[Opening Excerpted records section]
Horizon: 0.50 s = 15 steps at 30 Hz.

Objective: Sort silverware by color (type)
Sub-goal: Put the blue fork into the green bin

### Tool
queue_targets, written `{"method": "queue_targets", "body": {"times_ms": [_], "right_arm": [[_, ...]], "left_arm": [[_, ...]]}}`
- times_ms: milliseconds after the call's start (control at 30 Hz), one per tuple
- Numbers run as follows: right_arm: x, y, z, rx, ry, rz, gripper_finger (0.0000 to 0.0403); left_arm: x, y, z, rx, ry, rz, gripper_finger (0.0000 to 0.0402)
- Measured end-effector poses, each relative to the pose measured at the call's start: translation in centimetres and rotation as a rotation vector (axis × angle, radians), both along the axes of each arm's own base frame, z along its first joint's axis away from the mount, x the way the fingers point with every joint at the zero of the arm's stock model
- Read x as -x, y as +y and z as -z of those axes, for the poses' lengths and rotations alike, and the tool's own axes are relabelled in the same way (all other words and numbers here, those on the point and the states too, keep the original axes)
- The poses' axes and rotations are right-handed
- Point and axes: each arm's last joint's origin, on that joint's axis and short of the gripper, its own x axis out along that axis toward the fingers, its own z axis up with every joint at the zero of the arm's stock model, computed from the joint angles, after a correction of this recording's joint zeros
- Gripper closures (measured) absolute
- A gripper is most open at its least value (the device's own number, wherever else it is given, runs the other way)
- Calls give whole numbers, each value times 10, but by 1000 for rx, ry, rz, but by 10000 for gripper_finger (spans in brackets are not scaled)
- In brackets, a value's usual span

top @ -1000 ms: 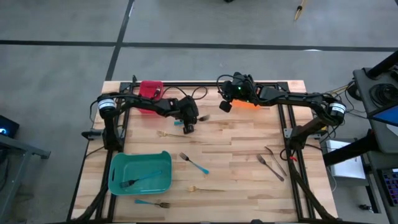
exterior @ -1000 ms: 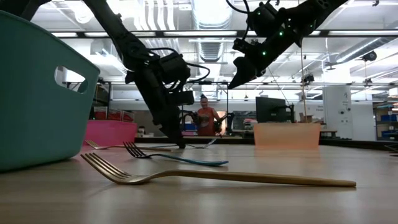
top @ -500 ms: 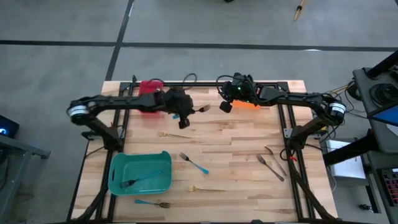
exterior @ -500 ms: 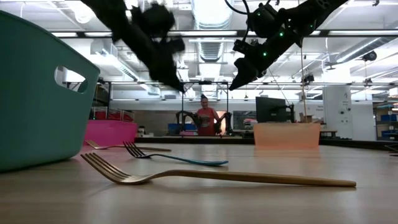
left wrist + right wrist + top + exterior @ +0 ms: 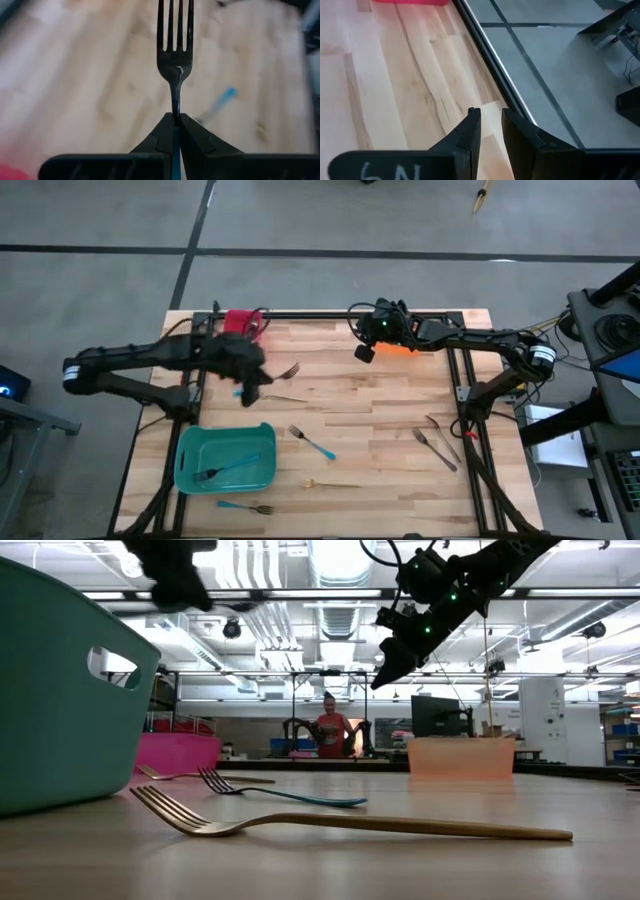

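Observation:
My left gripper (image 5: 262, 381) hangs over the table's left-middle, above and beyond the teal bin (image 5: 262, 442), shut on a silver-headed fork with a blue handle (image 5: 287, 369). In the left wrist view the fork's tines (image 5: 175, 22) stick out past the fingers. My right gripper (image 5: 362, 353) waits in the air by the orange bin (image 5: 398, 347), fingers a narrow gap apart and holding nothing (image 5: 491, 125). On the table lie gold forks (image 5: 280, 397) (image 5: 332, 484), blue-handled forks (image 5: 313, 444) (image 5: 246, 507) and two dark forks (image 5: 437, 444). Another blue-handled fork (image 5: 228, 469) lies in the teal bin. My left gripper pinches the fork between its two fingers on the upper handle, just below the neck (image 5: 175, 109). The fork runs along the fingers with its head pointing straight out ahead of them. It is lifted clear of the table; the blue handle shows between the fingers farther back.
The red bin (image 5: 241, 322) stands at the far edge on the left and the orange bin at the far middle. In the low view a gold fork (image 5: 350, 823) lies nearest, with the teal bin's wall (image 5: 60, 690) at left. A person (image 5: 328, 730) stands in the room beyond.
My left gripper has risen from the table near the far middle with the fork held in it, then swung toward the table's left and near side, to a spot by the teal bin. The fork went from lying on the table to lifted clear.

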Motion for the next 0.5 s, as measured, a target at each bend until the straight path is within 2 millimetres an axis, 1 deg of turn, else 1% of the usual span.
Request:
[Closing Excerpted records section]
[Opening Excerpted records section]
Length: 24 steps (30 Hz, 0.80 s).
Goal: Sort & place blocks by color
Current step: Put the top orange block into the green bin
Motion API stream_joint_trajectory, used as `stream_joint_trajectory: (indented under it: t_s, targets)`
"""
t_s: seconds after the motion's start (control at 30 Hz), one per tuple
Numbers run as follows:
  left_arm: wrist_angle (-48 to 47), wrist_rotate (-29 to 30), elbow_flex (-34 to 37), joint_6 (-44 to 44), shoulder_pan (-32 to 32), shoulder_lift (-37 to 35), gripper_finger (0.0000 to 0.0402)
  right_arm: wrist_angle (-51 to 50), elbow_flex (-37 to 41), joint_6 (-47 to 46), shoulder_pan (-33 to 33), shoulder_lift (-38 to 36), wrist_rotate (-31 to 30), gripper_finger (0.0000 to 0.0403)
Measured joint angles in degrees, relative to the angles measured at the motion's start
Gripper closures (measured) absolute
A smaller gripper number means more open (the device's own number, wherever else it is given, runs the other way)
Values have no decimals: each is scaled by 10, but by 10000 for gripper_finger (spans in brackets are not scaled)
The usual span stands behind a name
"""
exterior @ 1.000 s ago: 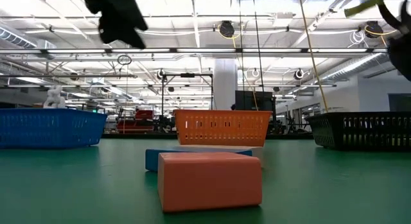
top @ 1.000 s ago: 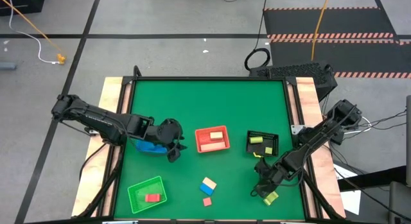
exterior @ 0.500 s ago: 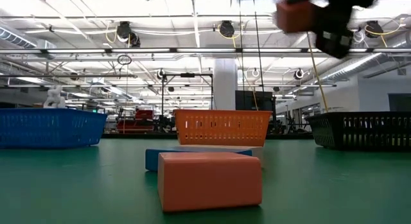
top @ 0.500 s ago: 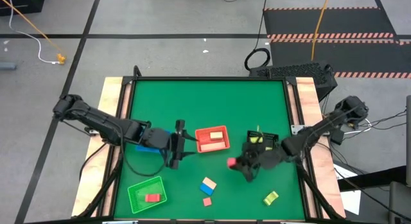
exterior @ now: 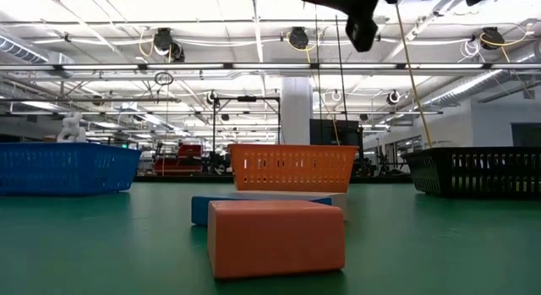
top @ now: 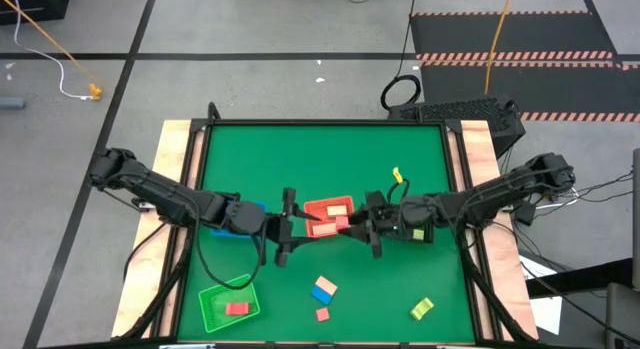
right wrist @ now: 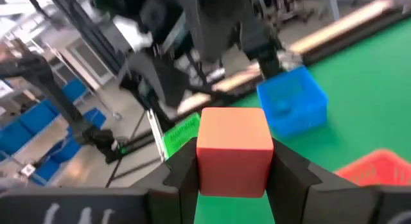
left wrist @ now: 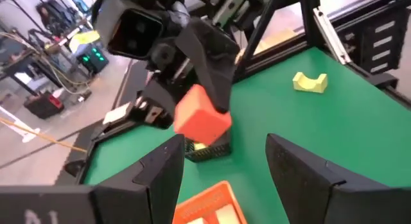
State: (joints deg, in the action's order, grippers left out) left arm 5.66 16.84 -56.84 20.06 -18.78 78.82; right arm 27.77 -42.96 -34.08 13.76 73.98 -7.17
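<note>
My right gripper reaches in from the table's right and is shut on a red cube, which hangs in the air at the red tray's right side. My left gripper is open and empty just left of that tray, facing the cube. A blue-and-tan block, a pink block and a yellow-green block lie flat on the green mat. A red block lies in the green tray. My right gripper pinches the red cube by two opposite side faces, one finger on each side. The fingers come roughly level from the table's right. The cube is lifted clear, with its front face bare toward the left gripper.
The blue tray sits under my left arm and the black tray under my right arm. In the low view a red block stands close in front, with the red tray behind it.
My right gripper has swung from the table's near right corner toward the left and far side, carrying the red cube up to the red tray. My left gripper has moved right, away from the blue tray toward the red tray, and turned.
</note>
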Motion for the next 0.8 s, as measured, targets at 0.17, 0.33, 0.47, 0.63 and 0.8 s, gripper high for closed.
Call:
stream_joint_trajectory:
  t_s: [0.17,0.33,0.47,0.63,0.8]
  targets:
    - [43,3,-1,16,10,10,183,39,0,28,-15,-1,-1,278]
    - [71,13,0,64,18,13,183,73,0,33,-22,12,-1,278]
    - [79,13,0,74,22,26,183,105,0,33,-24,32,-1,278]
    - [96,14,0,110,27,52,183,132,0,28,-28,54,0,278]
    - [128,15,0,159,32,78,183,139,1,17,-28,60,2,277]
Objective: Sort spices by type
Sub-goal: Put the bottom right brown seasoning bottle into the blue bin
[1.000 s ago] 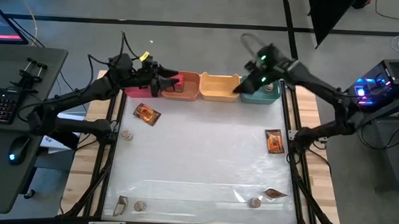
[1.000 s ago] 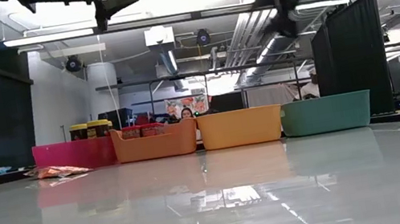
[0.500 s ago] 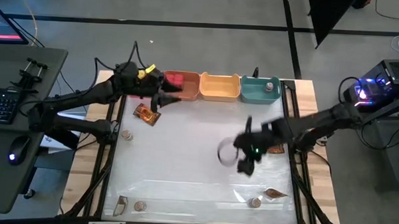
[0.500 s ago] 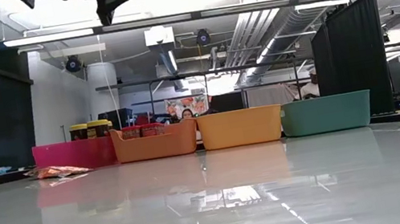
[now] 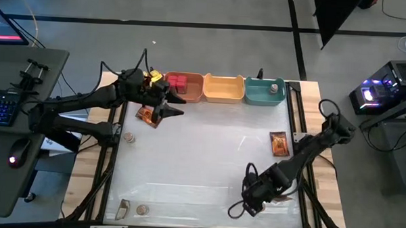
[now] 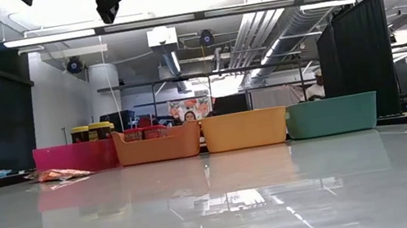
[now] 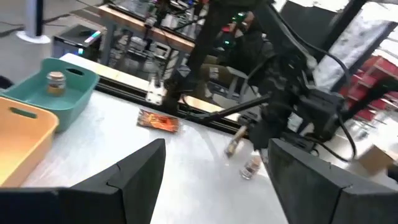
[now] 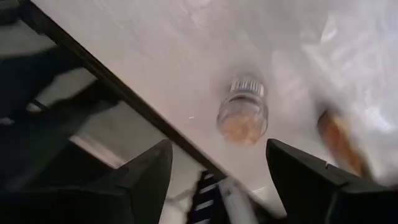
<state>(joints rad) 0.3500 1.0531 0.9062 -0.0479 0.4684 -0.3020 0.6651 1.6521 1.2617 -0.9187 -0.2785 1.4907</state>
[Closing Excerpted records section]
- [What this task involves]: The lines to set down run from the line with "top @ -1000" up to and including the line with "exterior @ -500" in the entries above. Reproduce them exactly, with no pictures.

- [Expected answer]:
top @ -1000 ms: 
exterior @ -1000 ms: 
top @ -500 ms: 
exterior @ -500 ms: 

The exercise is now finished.